* **What you have to do**
Please list all lines of the material below in which the string "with" occurs.

* **Supplied data**
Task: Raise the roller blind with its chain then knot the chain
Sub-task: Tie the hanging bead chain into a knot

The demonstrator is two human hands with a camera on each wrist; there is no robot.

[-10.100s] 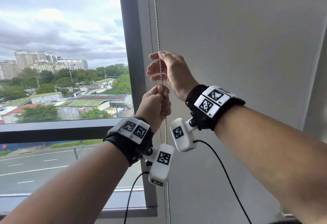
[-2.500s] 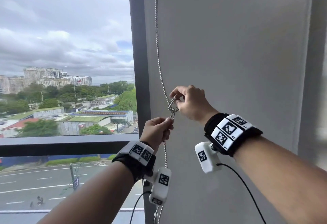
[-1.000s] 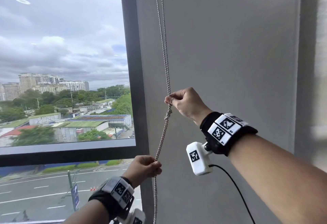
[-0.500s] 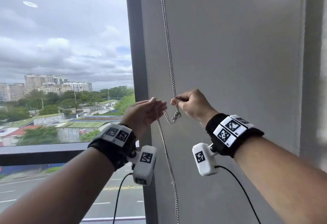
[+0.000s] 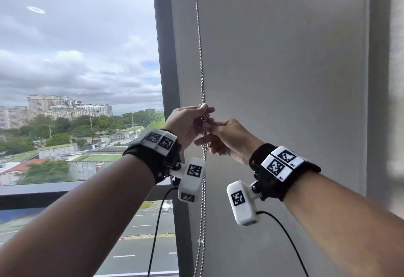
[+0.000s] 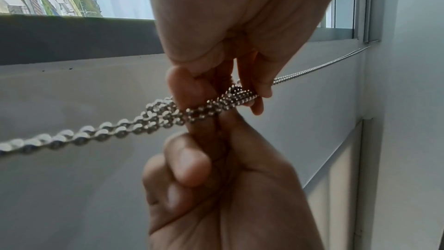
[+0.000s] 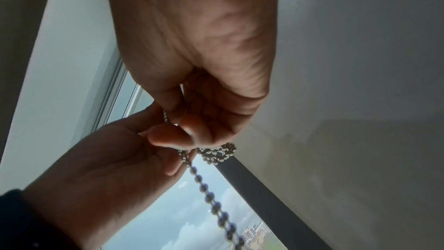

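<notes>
At chest height beside the window frame [image 5: 168,93], both hands meet on the chain [image 5: 200,58]. Left hand [image 5: 185,123]: thumb and fingers curled, pinching the doubled bead strands just above the tangle; left wrist view shows one fingertip [image 6: 182,86] hooked through a loop of beads. Right hand [image 5: 231,139]: fingers curled in, gripping the strands from the wall side, knuckles twd camera. Hands touching or nearly so, w/ the knot [image 6: 163,113] between them.

Chain position: runs taut from top of head view down along the grey wall [image 5: 284,80], passes thru both grips, then hangs free in two strands below the wrists twd the sill. Knot itself appears as a loose bunch of beads; right wrist view shows a small coil [image 7: 216,152] under the thumb. Not yet cinched, in my judgement.

Roller blind fabric: not identifiable in these views, so raised position cannot be confirmed directly; glass is uncovered as far as seen.

Recommendations for the step in hand, approx in order:
- keep upper pinch fixed so the chain above does not run back thru the mechanism
- feed the loose end fully thru the loop before pulling; beads snag on each other, so ease not jerk
- draw both hands apart along the chain line, not sideways, to seat the knot
- check both strands are caught in it; a single-strand knot prob. would not hold the blind

Risk: beads slipping in a partial grip, knot sliding down when released
</notes>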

* **Result below**
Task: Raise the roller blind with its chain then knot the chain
The demonstrator is two human hands with a camera on each wrist; there is no robot.

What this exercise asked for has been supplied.